Entity lazy multiple front loading

Created on 3 August 2011, over 13 years ago
Updated 30 December 2024, 8 days ago

Problem/Motivation

Drupal 7 introduced multiple loading of entities and the controller classes. This means that especially when building lists of content, the best case can be a single multiget from cache to get all the fully populated entity objects (when using entitycache module) or that all nodes are loaded with a flat number of database queries regardless of the number of nodes. This improved on the situation in Drupal 6 where each load was loaded individually, and each node_load() could execute a decent number of database queries each.

For this to work, there is a general pattern of "get the IDs, multiple load the nodes based on the IDs, do stuff with them" - this is great for content listing, however it does not work if for example you need to load 7 different nodes in seven different blocks - those still get grabbed one at a time.

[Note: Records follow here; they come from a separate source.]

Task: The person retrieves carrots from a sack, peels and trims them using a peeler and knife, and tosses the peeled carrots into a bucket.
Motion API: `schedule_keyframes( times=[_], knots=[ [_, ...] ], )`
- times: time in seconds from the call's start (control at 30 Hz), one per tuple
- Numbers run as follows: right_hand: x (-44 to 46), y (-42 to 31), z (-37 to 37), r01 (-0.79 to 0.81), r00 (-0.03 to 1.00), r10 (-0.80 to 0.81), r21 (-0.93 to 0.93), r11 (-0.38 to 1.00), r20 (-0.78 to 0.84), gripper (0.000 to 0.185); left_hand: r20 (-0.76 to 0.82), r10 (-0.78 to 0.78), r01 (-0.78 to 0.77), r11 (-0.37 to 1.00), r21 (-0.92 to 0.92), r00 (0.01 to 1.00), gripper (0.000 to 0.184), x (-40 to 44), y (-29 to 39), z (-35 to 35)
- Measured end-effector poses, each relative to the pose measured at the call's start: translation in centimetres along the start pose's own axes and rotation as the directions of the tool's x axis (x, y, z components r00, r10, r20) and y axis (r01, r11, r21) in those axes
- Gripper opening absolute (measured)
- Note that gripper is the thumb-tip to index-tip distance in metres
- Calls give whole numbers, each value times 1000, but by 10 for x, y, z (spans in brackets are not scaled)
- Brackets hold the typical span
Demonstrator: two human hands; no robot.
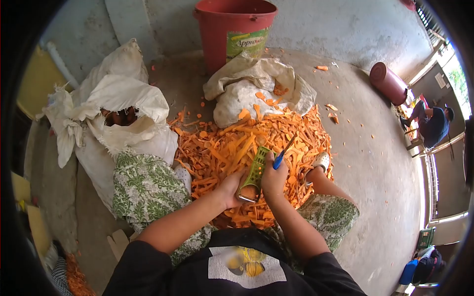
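Note:
Both my hands meet over a big heap of orange peelings and slices [217, 153] on the floor between my feet. My left hand [232, 190] is closed at the lower left side of a green perforated tool [257, 170], with an orange piece at its lower end. My right hand [274, 178] is wrapped round a blue-handled knife [280, 159], its dark blade pointing up and right, and also touches the green tool's right side. Whether my left hand grips the tool or the orange piece is partly hidden.
A white sack [123, 98] with dark contents stands at the left. Behind the heap are a crumpled sack [237, 93] and a red bin [212, 39]. Another red container [387, 84] lies at the right, near a seated person [434, 126].

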State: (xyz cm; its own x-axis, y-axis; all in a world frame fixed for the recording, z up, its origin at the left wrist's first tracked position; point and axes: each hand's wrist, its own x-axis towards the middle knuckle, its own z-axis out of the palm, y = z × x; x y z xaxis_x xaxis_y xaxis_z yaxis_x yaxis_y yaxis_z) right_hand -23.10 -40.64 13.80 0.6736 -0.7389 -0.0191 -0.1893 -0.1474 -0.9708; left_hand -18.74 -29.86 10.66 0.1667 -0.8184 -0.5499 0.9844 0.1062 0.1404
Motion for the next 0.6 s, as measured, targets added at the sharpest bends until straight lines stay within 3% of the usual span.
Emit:
schedule_keyframes(
  times=[0.07, 0.13, 0.2, 0.23, 0.27, 0.3, 0.37, 0.47, 0.53, 0.6],
  knots=[
    [-1, -1, 0, 9, 1000, -9, 4, 1000, -9, 31, -24, 9, -8, 999, 48, 1000, 37, -9, 0, 12],
    [3, 1, 1, 97, 993, -106, -142, 985, -54, 31, -44, 21, -17, 995, 95, 999, 36, -9, 2, 11],
    [40, 28, -9, -53, 981, 47, -30, 998, -188, 31, 62, -68, 49, 962, 268, 996, 40, -4, 3, -3],
    [54, 22, -22, -93, 962, 68, -85, 992, -264, 32, 62, -69, 50, 962, 267, 996, 40, -7, 1, 2],
    [67, 35, -28, 33, 913, -90, -150, 988, -397, 34, 24, -72, 60, 943, 329, 997, 41, -13, -1, 11],
    [81, 48, -39, -74, 914, 20, -118, 990, -405, 34, -15, -71, 71, 919, 389, 997, 41, -15, -2, 15],
    [77, 36, -42, -47, 922, 79, 93, 995, -379, 34, -13, -81, 80, 942, 325, 997, 40, -12, 0, 8],
    [26, -5, -15, -78, 990, 96, 175, 981, -99, 31, 43, -15, 8, 987, 161, 999, 37, -9, 4, 5],
    [1, 1, 3, 252, 964, -258, -96, 963, -64, 29, 43, 9, -16, 985, 173, 999, 38, -7, 3, 6],
    [0, 1, 1, 249, 964, -260, -152, 956, -58, 29, 98, -7, -11, 982, 189, 995, 36, -6, 0, -1]
  ],
)
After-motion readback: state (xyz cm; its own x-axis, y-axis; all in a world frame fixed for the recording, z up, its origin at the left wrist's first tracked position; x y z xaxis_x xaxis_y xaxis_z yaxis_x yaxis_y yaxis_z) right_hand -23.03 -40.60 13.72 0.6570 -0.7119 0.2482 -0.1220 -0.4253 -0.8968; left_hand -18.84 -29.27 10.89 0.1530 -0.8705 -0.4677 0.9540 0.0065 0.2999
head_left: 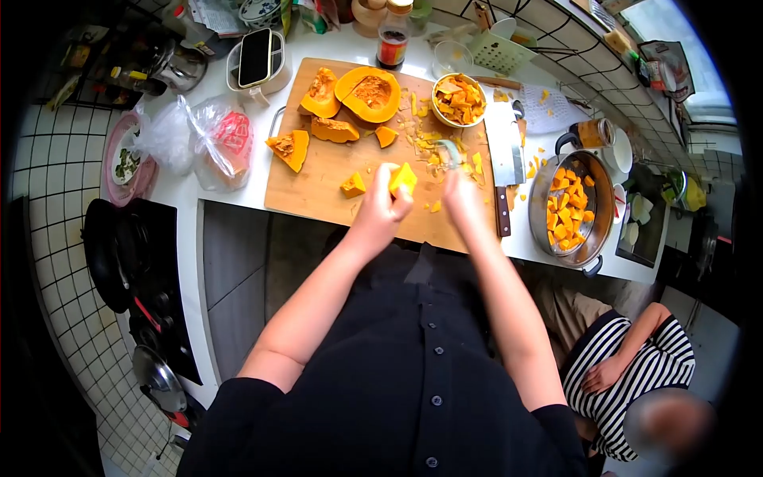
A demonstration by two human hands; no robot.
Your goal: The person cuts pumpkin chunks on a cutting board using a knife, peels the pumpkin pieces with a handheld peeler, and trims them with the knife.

For the WSCCI iniatiative (especially after the irc meeting last night and discussions in #1177246: Context values: Keys or objects? ), there is a desire to have the publicly accessible context properties be either literals or objects. In the case of entities, this would be $context['node'] or $context['user'] most likely.

There is also a desire to improve block caching, so that from just context, you can build a cache key and load a block from cache (core already allows you to do this via drupal_render(), #cache, and pre_render callbacks although it is only partly formalized).

This means that if we just got an $nid from somewhere, use the $nid as part of a cache key, then get a cache hit, we won't actually need to load the node (or a 'parent' page won't need to load the node, but an ESI callback might on a cache miss in a different PHP process altogether).

But... passing around $node objects, and yet only needing $nid to generate a cache key seem mutually exclusive I hear you say!

Proposed resolution

There has been a lot of discussion about making entities into proper classes (rather than stdClass) with methods etc. Additionally, that we should keep the Load controller (and associated other controllers as they come into play) as separate classes to the actual entity class (so $entity->save() calls a method from an EntitySave class, the code wouldn't be baked into the Entity class). Details are not fully worked out yet but that is the general direction.

This means I think we should be able to construct an entity object like this:

$entity = new Entity($type, $id); // $id likely optional so that mock entities can be created, potentially new ones.

This means I can do $node = new Entity('node', $nid); $node->id (or $node->id() or whatever), and that will work fine.

What occurred to me yesterday, is there may well be a way to reconcile this with multiple load, would look something like this:

* When you instantiate the class with an $id, the $id gets added to the EntityLoad controller - which maintains a list of $ids of that type that are in use.

* (two options), when you call $entity->load(), or just access a property that is missing (triggering __get() or similar), the $entity object calls back to the EntityLoad controller to fetch the actual loaded node. I am not yet tied to the magic method vs. the explicit ->load() method for this, the internal implementation in terms of this issue could be very similar.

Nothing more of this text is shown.